Exercise >> Where does "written" occur in the listing? Copy every line that holds it.
══════════
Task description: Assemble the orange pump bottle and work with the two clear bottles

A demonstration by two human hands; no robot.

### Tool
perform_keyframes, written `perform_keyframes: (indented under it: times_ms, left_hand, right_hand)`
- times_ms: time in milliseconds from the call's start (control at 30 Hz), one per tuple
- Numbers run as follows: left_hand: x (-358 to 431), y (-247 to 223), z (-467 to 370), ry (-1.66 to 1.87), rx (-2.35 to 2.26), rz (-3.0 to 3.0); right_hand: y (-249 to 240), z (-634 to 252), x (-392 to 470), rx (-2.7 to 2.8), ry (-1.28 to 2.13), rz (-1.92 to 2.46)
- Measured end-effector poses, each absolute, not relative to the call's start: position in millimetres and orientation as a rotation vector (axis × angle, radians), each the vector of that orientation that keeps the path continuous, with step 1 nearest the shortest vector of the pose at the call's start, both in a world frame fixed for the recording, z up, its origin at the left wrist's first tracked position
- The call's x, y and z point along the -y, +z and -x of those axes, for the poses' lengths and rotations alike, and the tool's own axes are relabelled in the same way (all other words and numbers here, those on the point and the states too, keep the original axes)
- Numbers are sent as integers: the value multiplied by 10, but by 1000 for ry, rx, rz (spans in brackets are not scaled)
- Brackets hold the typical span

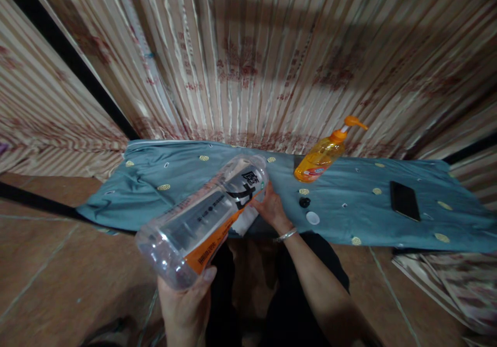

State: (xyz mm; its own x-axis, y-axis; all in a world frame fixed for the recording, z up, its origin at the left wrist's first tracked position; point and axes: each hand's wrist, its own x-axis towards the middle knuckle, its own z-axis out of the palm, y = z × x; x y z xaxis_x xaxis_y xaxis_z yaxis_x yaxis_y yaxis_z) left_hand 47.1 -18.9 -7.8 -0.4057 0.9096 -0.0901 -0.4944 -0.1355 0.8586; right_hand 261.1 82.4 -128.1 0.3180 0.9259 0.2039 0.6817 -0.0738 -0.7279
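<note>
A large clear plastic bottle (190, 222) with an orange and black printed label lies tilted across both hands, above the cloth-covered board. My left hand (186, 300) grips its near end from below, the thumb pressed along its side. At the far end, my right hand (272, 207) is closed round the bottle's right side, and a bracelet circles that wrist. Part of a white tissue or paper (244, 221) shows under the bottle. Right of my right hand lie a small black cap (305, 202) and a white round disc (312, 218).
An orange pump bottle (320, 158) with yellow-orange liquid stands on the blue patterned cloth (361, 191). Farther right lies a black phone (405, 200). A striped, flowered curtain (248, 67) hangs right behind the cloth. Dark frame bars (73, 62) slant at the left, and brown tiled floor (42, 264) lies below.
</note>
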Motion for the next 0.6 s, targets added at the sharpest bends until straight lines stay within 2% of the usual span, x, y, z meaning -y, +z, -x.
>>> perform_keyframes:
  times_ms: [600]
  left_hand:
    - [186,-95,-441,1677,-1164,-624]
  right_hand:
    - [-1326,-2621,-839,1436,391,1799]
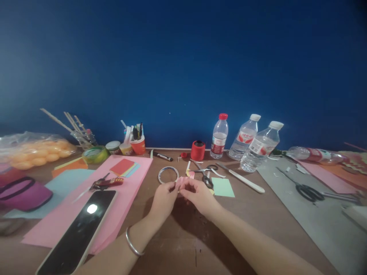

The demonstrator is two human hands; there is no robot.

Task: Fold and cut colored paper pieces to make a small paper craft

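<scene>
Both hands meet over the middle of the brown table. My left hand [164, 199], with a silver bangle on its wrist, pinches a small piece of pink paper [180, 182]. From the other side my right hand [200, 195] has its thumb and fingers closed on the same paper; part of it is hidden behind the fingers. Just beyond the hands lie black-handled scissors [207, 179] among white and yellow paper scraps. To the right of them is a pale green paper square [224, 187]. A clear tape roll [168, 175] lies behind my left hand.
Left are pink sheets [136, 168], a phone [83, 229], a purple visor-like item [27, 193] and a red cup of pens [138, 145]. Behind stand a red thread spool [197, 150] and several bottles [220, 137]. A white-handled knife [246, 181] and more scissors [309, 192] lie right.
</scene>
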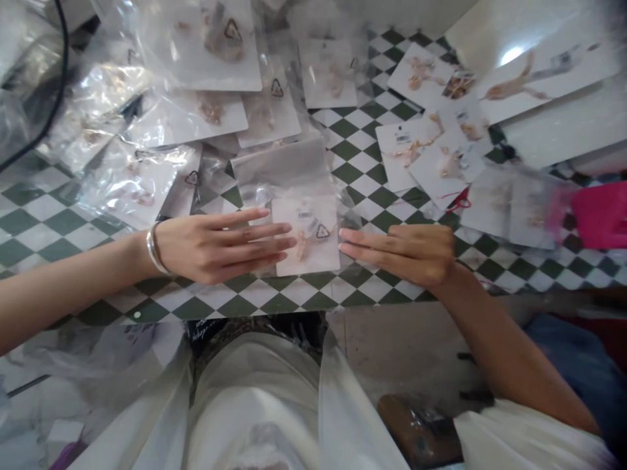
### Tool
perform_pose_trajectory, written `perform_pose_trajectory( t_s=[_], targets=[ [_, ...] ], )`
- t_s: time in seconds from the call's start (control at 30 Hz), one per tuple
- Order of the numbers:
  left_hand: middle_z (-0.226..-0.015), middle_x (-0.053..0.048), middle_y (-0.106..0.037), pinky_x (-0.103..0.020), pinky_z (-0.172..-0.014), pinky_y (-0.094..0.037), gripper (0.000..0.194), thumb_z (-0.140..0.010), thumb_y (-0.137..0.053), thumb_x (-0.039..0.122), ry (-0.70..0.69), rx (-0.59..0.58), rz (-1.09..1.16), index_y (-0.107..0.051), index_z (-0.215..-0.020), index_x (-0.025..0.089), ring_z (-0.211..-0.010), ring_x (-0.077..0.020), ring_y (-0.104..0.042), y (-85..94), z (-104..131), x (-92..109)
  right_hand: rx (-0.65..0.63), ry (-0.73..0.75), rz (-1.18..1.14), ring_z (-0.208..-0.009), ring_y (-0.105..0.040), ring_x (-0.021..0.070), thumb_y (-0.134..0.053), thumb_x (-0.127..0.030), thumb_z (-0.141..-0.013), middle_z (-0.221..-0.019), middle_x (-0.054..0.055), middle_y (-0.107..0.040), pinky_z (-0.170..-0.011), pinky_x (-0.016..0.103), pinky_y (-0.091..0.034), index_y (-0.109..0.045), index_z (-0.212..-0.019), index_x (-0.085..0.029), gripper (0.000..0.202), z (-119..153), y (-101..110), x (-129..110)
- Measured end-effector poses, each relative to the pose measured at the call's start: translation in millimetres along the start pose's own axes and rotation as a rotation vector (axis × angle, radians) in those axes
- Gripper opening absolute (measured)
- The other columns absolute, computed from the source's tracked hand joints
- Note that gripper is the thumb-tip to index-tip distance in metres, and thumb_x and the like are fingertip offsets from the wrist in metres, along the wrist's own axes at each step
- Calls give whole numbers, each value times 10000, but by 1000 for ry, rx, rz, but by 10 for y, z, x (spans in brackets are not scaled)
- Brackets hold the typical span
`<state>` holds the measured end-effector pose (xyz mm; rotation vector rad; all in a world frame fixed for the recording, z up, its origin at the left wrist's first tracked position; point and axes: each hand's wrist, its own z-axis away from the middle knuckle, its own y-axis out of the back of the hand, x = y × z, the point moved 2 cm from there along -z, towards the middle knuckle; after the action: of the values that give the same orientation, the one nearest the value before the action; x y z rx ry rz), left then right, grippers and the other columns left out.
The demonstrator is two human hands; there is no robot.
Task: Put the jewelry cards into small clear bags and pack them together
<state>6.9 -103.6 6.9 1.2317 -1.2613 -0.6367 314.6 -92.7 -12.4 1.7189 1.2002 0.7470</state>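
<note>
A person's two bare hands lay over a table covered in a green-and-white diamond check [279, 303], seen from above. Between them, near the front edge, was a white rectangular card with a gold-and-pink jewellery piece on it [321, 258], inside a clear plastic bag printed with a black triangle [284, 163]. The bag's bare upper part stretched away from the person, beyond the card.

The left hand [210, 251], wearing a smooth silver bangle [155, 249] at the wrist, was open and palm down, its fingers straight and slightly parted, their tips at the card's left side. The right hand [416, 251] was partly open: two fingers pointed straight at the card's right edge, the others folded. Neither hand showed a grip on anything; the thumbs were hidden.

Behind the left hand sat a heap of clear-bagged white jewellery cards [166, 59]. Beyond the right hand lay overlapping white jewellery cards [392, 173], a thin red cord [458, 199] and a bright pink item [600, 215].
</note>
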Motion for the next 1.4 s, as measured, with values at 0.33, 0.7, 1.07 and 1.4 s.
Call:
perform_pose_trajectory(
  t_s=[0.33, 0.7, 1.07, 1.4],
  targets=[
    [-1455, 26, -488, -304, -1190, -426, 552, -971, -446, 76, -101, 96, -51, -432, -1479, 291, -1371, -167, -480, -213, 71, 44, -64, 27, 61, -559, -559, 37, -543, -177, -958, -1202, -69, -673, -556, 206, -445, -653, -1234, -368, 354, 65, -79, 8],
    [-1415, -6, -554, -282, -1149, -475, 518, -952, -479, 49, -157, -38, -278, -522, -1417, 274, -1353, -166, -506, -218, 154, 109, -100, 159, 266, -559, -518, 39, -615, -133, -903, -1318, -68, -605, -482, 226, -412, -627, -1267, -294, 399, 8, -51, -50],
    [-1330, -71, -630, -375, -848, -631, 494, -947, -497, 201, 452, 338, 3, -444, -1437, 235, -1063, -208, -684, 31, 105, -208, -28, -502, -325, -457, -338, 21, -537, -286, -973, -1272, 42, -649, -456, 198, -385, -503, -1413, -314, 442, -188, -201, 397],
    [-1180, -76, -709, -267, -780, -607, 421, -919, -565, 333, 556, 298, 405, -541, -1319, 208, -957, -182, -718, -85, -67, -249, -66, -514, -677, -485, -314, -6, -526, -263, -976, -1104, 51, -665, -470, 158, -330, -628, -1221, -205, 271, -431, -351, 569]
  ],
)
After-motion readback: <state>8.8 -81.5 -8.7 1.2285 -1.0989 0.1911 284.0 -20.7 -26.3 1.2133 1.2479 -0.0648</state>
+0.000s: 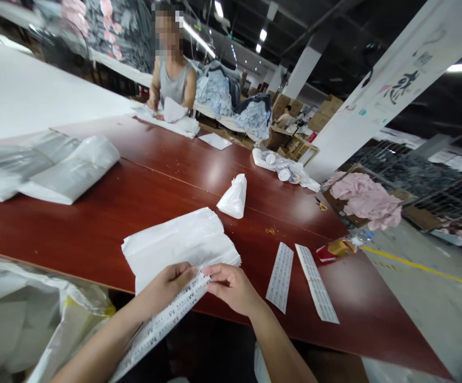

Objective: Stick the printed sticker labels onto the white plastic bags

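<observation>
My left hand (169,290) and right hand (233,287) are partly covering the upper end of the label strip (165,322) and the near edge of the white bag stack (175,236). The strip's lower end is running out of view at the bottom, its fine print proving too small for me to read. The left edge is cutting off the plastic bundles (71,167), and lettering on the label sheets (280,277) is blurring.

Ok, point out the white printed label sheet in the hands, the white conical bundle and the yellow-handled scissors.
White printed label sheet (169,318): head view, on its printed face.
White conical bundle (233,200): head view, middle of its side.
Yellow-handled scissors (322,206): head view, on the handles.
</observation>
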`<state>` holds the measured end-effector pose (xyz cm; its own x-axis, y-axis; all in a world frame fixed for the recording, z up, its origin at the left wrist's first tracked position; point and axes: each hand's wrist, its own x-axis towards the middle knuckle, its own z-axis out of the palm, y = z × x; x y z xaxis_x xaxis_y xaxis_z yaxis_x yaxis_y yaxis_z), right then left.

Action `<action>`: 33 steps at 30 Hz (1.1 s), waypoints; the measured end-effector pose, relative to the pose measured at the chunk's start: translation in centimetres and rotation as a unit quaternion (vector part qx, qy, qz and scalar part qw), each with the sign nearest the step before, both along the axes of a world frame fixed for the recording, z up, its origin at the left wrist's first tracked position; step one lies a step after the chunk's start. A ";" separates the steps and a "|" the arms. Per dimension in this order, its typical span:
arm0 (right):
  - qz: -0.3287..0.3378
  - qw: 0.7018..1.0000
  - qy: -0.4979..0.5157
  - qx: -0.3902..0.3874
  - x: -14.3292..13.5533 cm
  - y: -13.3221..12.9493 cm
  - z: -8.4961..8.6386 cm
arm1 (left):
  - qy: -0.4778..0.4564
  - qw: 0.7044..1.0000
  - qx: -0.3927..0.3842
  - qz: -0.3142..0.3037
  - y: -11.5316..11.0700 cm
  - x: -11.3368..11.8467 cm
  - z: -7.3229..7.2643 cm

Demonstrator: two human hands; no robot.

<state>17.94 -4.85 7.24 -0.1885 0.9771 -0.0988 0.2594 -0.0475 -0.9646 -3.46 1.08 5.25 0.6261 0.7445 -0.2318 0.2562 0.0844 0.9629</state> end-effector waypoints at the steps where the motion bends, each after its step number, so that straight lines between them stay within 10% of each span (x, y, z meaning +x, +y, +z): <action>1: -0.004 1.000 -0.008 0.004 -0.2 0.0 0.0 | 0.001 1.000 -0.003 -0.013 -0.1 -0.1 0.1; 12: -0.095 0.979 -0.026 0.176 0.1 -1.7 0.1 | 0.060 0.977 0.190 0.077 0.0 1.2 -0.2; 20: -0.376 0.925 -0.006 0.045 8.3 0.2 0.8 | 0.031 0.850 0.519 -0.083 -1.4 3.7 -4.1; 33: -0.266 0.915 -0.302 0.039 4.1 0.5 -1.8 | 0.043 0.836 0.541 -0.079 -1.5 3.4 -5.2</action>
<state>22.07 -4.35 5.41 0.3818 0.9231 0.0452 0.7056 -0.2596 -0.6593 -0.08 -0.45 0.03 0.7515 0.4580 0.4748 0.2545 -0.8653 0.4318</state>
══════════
Result >>
perform_keyframes, written `perform_keyframes: (indented under it: times_ms, left_hand, right_hand)`
perform_pose_trajectory, written `perform_pose_trajectory( t_s=[_], targets=[ [_, ...] ], )`

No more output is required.